• **YOUR OBJECTIVE**
Beneath this line sits some data. Return only its lines from the one holding "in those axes" through the one holding "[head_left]", inclusive, exactly, with the images removed.

• **DATA TO USE**
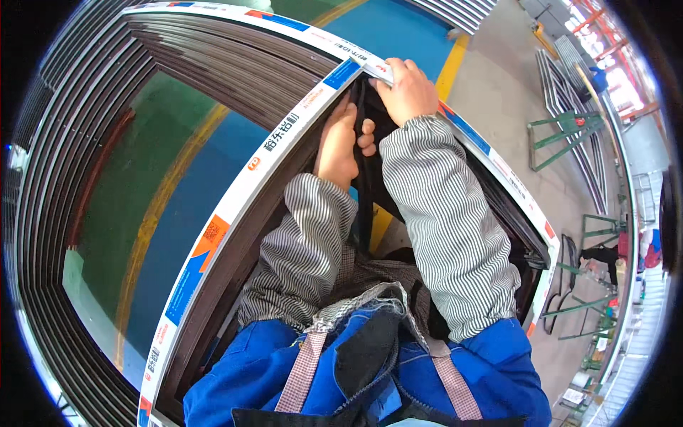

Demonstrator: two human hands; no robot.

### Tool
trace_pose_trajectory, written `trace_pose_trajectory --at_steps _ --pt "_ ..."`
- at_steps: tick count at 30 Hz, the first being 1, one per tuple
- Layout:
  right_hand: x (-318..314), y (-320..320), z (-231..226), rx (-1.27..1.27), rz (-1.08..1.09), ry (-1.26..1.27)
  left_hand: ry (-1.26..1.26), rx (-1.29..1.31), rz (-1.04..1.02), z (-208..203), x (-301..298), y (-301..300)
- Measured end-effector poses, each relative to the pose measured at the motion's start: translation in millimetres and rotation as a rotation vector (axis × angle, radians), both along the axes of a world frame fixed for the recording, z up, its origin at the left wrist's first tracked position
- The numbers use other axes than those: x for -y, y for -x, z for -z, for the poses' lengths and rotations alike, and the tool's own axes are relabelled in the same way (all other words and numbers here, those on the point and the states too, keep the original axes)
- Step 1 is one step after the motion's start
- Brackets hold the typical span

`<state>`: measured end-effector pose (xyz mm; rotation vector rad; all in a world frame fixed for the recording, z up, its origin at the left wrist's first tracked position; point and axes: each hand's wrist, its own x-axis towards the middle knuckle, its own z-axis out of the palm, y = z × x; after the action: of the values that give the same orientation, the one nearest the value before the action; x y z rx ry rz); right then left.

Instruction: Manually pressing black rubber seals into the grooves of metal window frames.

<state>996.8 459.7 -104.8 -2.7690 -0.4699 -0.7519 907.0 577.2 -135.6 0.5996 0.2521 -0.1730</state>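
A dark brown metal frame, its faces covered in white, blue and orange film, surrounds my forearms. At the joint where a crossbar meets the far rail, a black flexible strip hangs down inside the opening. My left hand is inside the frame just below this joint, its fingers curled around the strip. Over the top of the far rail, just right of the joint, lies my right hand. Its thumb and fingers are closed on the rail's edge; the fingertips are partly hidden. Striped sleeve covers reach both wrists.
Several similar dark frames stand stacked at the left, close to the one around me. The floor has green and blue areas with yellow lines. At the right are green metal stands and long leaning profiles.
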Motion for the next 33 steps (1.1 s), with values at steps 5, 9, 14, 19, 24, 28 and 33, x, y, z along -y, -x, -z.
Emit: trace_pose_trajectory --at_steps 5,9,14,19,24,28,33 --pt "-5 1 -2 -0.030 0.064 -0.016 -0.030 -0.044 -0.026 -6 5 -2" --pt "-3 5 -8 -0.055 0.028 -0.015 -0.048 -0.007 -0.043 -1 7 -5" --pt "-6 12 -2 0.045 0.008 0.209 -0.111 -0.015 -0.088 -5 12 0" --pt "-18 12 5 0.059 0.075 0.118 -0.133 -0.017 -0.116 -1 3 -7" --pt "-10 8 -1 0.095 0.119 0.102 -0.143 -0.005 -0.131 -9 16 -12" --pt "22 21 -14 -0.006 -0.029 0.132 -0.213 0.105 -0.130 9 26 -10" --pt "161 155 -63 -0.030 -0.006 0.150 -1.225 0.562 -0.651 6 50 58"
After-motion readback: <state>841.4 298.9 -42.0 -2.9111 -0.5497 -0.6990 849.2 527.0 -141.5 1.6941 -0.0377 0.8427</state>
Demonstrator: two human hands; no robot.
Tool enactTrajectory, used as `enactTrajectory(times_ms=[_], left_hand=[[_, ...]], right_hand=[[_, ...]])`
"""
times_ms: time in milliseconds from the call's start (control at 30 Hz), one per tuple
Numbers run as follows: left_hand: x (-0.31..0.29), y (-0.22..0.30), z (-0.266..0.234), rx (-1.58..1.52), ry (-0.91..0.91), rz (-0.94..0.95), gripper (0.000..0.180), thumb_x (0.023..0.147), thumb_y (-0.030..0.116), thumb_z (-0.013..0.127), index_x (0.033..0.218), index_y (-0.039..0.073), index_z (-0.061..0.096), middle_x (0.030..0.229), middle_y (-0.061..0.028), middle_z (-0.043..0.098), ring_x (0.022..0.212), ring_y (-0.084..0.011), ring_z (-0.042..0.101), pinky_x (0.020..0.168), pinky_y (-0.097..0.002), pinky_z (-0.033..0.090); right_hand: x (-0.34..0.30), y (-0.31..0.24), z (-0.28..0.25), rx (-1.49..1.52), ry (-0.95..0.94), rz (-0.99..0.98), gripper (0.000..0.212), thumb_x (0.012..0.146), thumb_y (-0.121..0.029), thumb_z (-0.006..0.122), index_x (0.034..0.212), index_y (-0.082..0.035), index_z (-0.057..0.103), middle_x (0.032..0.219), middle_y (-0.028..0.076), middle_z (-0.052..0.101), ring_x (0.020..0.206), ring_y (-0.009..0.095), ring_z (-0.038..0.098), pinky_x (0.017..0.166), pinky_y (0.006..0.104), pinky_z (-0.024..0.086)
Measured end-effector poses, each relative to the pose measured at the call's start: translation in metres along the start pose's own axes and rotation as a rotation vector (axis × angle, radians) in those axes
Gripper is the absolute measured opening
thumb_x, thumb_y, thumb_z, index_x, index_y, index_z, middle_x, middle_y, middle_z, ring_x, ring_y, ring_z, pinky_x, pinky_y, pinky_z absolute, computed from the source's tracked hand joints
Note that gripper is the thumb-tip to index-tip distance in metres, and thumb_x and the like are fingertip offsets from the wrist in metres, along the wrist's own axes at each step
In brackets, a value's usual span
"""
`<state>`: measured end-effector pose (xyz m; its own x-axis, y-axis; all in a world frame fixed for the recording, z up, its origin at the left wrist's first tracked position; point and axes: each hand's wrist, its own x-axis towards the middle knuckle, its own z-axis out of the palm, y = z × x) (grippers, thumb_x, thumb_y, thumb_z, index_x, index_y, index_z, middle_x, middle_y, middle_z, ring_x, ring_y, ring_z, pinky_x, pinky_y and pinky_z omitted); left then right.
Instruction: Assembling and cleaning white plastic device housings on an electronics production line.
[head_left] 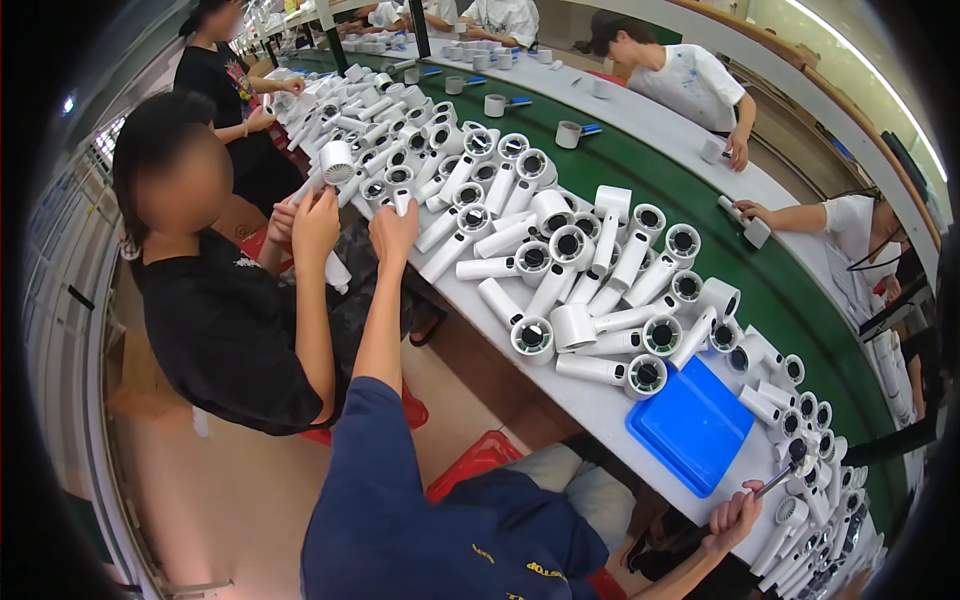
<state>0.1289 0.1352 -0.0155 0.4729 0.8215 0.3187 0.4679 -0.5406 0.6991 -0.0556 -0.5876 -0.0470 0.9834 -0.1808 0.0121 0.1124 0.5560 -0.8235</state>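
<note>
My left hand [393, 232] reaches out over the near edge of the table, its fingers closed round the handle of a white handheld fan [402, 199]. That fan lies among many similar ones. At the lower right my right hand [735, 518] is closed round a tool with a thin metal shaft [772, 484]. The shaft slants up toward a dark round part beside the fans there; the exact kind of tool does not show. Between my hands, white handheld fans [570, 245] with round heads cover the table in a loose heap.
A shallow blue tray [692, 425] lies on the table by the fans. Close on my left, a person in black holds another white fan [336, 160]. Beyond the table, a green conveyor belt [680, 200] carries spaced white parts with blue pieces. People work across it. A red stool [472, 462] stands below.
</note>
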Motion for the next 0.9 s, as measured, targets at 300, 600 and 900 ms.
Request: enactTrajectory(times_ms=[300, 600, 900], left_hand=[[0.025, 0.000, 0.021, 0.017, -0.056, 0.129, 0.066, 0.086, 0.052, 0.070, 0.121, -0.005, 0.064, 0.110, -0.0296, 0.070, 0.107, -0.0434, 0.067, 0.091, -0.0473, 0.051], [0.013, -0.032, 0.021, -0.061, 0.076, 0.390, 0.057, 0.091, 0.040, 0.070, 0.133, 0.002, 0.058, 0.124, -0.0282, 0.054, 0.115, -0.0442, 0.055, 0.102, -0.0460, 0.044], [0.020, -0.022, 0.060, 0.202, 0.299, 0.507, 0.033, 0.089, 0.032, 0.071, 0.108, 0.005, 0.075, 0.089, -0.0233, 0.070, 0.093, -0.0398, 0.062, 0.092, -0.0484, 0.046]], right_hand=[[0.001, -0.001, 0.012, -0.006, -0.045, 0.050, 0.011, 0.108, -0.014, 0.048, 0.105, -0.003, 0.047, 0.055, -0.008, 0.024, 0.036, 0.001, 0.016, 0.031, 0.0219, 0.012], [0.003, -0.003, 0.012, 0.035, -0.066, 0.064, 0.012, 0.107, -0.015, 0.050, 0.105, -0.003, 0.047, 0.055, -0.008, 0.025, 0.037, 0.001, 0.016, 0.031, 0.0216, 0.011], [-0.016, -0.007, -0.005, 0.019, 0.074, 0.044, 0.009, 0.105, -0.014, 0.054, 0.112, -0.009, 0.052, 0.053, -0.008, 0.026, 0.035, 0.002, 0.022, 0.030, 0.0200, 0.015]])
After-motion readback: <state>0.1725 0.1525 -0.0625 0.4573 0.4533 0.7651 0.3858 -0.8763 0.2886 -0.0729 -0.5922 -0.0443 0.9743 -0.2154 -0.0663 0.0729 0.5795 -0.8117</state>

• **TASK RESULT**
Measured end-effector poses, each relative to the pose measured at the call's start: translation in metres along the start pose's own axes and rotation as a rotation vector (axis × angle, radians) in those axes
Gripper is the absolute measured opening
thumb_x, thumb_y, thumb_z, index_x, index_y, index_z, middle_x, middle_y, middle_z, ring_x, ring_y, ring_z, pinky_x, pinky_y, pinky_z absolute, computed from the source's tracked hand joints
Note that gripper is the thumb-tip to index-tip distance in metres, and thumb_x and the like are fingertip offsets from the wrist in metres, along the wrist's own axes at each step
In brackets, a value's usual span
"""
`<state>`: measured end-effector pose (xyz m; its own x-axis, y-axis; all in a world frame fixed for the recording, z up, its origin at the left wrist's first tracked position; point and axes: each hand's wrist, its own x-axis towards the middle knuckle, its own z-axis out of the palm, y = z × x) (grippers, thumb_x, thumb_y, thumb_z, index_x, index_y, index_z, middle_x, middle_y, middle_z, ring_x, ring_y, ring_z, pinky_x, pinky_y and pinky_z omitted); left then right.
Instruction: Assembling and cleaning white plastic device housings on an electronics production line.
[head_left] 

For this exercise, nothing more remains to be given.